Foulkes Village [3, 85]

Crew Avenue Police Department the Boon Museum a factory
Vigar Walk Lorgh Walk Punnett Cinema
Threadgould Road the Dudoc Hotel the Feaver Monument

Basic Info:

  • A Street is a city block containing no buildings or monuments. There are a variety of other names besides Street including Alley, Avenue, Boulevard, Drive, Grove, Lane, Row, Square, Walk, Place, etc.
  • This is an empty block, and cannot be barricaded.

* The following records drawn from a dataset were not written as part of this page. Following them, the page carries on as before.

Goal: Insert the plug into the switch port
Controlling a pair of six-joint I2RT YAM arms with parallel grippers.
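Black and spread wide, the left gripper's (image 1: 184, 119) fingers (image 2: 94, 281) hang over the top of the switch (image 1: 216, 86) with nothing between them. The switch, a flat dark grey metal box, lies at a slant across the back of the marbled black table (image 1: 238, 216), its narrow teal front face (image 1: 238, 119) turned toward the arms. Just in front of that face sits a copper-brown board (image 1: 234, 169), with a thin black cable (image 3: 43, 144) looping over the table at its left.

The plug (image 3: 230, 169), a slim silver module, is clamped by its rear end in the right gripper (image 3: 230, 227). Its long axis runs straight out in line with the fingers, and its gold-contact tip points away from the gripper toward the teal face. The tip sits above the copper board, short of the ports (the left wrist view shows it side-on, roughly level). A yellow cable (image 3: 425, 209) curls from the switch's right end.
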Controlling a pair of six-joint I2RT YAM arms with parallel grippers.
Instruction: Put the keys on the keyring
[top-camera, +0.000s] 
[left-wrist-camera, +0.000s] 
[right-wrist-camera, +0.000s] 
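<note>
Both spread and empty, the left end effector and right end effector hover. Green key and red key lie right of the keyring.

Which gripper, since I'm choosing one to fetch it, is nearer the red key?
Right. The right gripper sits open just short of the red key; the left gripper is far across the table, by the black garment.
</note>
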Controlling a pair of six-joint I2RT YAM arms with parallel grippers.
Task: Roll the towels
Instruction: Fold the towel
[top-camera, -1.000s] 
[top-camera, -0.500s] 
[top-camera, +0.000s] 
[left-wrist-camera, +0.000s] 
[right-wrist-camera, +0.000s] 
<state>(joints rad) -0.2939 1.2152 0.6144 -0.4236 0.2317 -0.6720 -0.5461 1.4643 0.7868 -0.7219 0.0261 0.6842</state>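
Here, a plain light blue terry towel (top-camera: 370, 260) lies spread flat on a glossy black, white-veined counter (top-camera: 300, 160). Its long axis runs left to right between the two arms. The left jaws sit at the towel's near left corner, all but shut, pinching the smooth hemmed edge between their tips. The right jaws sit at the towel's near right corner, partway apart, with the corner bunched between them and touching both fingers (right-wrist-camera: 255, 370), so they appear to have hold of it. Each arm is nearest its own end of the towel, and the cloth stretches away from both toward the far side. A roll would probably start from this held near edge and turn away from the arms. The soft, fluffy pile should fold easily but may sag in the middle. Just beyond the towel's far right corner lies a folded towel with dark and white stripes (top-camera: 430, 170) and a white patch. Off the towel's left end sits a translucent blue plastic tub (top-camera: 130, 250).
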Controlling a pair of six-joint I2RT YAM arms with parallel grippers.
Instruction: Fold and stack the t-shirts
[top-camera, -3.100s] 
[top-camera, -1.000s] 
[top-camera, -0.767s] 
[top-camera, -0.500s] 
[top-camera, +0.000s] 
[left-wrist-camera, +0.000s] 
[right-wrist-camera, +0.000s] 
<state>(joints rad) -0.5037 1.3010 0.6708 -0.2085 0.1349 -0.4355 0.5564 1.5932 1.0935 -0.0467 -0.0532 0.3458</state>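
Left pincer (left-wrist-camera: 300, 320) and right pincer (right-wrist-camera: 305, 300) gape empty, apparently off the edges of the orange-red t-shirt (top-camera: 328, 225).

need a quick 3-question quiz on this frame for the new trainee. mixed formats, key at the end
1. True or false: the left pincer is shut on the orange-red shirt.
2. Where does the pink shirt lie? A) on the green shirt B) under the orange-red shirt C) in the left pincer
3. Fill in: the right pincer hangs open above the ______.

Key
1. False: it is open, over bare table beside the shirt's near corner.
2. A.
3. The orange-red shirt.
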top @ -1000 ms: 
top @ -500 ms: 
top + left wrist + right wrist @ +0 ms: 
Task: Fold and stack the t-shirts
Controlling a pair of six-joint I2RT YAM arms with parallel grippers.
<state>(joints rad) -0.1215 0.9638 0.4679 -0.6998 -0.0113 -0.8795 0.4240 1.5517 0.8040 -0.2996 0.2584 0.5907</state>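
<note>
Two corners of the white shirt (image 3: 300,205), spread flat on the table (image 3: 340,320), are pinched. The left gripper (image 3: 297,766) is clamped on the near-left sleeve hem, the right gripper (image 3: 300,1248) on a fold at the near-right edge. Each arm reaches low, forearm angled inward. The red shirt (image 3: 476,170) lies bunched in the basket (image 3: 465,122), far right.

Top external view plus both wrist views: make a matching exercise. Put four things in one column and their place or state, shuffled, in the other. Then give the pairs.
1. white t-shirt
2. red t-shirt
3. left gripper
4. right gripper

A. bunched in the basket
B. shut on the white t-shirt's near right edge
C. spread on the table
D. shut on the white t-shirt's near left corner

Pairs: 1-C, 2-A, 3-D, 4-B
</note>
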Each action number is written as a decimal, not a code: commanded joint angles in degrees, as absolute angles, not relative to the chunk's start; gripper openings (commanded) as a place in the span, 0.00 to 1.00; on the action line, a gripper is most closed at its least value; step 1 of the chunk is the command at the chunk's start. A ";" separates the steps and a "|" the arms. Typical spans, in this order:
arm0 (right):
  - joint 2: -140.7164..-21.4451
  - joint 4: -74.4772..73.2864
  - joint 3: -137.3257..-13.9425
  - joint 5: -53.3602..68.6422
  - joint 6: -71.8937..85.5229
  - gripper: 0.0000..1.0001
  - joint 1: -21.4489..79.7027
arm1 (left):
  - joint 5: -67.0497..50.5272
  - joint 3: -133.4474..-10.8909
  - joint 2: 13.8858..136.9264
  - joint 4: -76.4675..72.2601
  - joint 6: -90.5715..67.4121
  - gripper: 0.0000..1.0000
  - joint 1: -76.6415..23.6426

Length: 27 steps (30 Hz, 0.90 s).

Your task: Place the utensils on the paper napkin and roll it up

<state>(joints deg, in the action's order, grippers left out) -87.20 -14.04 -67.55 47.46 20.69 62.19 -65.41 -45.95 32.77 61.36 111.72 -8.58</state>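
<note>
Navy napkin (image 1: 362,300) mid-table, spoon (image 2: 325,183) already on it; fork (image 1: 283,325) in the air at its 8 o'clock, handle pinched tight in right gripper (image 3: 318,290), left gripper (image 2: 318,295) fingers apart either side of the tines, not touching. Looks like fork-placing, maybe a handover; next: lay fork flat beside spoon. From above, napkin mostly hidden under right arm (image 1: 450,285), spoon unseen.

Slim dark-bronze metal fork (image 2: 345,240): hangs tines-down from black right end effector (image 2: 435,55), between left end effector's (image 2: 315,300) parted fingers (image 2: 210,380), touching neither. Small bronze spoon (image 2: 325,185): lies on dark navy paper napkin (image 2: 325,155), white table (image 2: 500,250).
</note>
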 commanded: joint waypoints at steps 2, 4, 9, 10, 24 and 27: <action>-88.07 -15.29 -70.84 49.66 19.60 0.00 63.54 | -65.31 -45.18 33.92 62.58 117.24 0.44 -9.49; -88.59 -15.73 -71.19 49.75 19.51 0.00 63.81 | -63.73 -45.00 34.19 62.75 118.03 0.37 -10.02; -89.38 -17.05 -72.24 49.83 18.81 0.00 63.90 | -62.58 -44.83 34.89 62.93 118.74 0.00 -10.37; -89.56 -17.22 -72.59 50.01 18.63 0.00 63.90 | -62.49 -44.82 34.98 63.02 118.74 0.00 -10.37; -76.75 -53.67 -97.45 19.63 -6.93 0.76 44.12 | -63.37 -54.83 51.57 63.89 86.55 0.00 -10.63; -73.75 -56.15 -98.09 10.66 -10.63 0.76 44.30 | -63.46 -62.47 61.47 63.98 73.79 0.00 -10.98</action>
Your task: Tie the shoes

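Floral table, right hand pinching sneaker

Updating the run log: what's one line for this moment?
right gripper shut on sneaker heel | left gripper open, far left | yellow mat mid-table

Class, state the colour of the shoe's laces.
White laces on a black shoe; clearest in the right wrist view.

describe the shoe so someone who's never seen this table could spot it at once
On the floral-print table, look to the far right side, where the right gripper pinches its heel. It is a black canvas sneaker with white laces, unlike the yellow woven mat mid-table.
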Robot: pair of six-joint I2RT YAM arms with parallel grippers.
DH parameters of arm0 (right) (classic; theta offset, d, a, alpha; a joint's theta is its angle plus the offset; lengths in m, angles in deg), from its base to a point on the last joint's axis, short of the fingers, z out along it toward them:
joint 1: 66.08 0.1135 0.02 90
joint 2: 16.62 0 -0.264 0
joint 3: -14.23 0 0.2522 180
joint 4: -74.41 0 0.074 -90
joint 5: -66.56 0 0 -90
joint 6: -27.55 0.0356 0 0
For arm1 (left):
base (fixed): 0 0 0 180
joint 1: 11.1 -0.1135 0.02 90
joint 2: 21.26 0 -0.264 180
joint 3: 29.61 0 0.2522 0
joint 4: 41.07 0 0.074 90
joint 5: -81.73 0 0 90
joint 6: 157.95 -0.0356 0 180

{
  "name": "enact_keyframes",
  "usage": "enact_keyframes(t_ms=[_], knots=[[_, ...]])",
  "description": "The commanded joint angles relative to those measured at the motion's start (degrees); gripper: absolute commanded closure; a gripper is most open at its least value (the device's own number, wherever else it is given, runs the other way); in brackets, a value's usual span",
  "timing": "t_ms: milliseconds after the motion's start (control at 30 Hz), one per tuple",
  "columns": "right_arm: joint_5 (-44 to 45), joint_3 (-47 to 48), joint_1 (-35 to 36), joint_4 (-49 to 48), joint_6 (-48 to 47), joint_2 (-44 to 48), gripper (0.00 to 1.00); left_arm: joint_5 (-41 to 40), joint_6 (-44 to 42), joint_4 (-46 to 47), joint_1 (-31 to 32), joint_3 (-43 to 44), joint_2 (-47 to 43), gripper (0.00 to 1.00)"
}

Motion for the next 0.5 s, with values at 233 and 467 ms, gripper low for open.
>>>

Lorgh Walk (Foulkes Village)

Description

A tree-lined promenade, connecting the Boon Museum to the grandiose 8-star Dudoc Hotel.

Lorgh Walk in the 1890s.

History

Lorgh Walk was named after the ninth-century Viking invader, Lorgh Redclaw, who single-handedly terrorised the local Anglo-Saxon yokels for two decades from his den outside the village.

Having quenched his thirst for ransacking, he converted to Christianity, married buxom wench Egfrida Egfroth, of whom Chaucer wrote the lines, She wha hath an ampell bosome, lyke unto an cowe's udder on eche syde, can tame e'en the fiercest breaste of ye manne, and settled down to a life of brewing and log-chopping.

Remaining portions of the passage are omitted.